» WHAT YOU HAVE TO DO
Within the records below, reproduce without change the lines from the line that has "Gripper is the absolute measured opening" through the line that has "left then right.", and only those.

(Stored records)
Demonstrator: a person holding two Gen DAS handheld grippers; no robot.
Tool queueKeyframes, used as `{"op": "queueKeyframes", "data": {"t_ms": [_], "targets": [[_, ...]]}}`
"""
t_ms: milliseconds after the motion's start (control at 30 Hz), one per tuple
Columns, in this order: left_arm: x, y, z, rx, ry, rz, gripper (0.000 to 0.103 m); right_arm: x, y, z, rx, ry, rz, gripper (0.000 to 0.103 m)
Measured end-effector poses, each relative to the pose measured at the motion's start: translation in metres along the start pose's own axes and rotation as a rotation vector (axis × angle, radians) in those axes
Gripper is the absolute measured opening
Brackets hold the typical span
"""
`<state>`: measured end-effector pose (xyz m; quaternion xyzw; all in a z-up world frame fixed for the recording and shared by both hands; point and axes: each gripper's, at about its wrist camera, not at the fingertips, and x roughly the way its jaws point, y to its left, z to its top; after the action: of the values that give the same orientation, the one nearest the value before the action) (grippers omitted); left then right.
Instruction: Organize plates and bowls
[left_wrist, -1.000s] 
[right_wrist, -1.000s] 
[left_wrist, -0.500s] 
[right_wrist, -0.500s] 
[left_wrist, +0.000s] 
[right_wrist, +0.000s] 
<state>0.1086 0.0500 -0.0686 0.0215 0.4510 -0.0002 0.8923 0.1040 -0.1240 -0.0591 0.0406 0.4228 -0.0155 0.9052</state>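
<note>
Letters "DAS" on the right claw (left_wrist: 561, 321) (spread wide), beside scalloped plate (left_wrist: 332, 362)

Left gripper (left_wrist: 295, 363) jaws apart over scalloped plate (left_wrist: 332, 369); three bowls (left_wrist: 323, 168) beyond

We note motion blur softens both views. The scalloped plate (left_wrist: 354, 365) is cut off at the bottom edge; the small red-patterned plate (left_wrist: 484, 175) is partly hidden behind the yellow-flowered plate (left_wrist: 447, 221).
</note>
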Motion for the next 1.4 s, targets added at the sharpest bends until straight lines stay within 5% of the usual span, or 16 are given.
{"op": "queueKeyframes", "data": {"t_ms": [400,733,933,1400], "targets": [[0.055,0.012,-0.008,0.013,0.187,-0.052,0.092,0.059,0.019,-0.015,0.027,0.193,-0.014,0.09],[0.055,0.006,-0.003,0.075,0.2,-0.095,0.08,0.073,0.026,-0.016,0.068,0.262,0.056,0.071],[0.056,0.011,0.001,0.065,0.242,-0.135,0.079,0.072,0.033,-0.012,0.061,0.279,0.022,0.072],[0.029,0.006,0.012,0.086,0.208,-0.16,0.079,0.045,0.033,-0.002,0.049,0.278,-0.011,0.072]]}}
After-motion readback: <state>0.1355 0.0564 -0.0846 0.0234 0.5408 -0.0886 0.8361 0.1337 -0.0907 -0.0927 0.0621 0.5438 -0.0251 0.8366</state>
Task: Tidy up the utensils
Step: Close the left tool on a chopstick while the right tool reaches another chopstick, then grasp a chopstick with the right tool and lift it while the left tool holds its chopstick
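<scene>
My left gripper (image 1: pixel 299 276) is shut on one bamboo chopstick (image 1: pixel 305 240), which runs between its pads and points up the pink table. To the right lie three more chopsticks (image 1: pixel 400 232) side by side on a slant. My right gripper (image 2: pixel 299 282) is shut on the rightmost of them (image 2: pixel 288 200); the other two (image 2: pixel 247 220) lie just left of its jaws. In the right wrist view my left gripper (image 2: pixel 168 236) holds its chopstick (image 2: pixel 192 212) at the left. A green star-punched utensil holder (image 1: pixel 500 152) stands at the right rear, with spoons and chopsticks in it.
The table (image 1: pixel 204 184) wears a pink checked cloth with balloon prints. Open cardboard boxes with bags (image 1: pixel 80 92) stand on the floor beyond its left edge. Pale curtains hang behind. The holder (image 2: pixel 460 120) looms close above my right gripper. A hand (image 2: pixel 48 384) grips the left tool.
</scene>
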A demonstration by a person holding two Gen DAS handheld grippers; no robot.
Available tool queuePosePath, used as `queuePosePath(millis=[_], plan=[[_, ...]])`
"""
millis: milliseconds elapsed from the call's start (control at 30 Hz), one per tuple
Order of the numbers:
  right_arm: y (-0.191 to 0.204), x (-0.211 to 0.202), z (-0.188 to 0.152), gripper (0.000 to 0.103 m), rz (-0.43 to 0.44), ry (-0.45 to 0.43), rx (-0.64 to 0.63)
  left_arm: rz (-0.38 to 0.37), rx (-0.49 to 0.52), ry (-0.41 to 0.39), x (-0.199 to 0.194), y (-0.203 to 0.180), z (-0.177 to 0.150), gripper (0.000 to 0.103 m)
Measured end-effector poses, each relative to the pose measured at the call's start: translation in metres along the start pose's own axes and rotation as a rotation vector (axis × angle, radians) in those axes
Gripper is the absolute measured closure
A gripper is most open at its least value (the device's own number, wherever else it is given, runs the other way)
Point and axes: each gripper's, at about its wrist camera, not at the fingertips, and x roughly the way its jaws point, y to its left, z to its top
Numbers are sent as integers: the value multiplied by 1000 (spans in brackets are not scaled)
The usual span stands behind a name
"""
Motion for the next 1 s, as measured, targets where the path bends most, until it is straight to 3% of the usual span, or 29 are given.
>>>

» ANSWER FOR THIS EXERCISE
Gripper is the absolute measured opening
Brackets hold the typical span
"""
`<state>`: measured end-effector pose (xyz m; quaternion xyzw; all in a z-up world frame fixed for the recording and shared by both hands; point and axes: each gripper's, at about its wrist camera, not at the fingertips, and x roughly the way its jaws point, y to its left, z to its top; after the action: of the values that give the same orientation, the one nearest the value before the action) (grippers omitted); left then right.

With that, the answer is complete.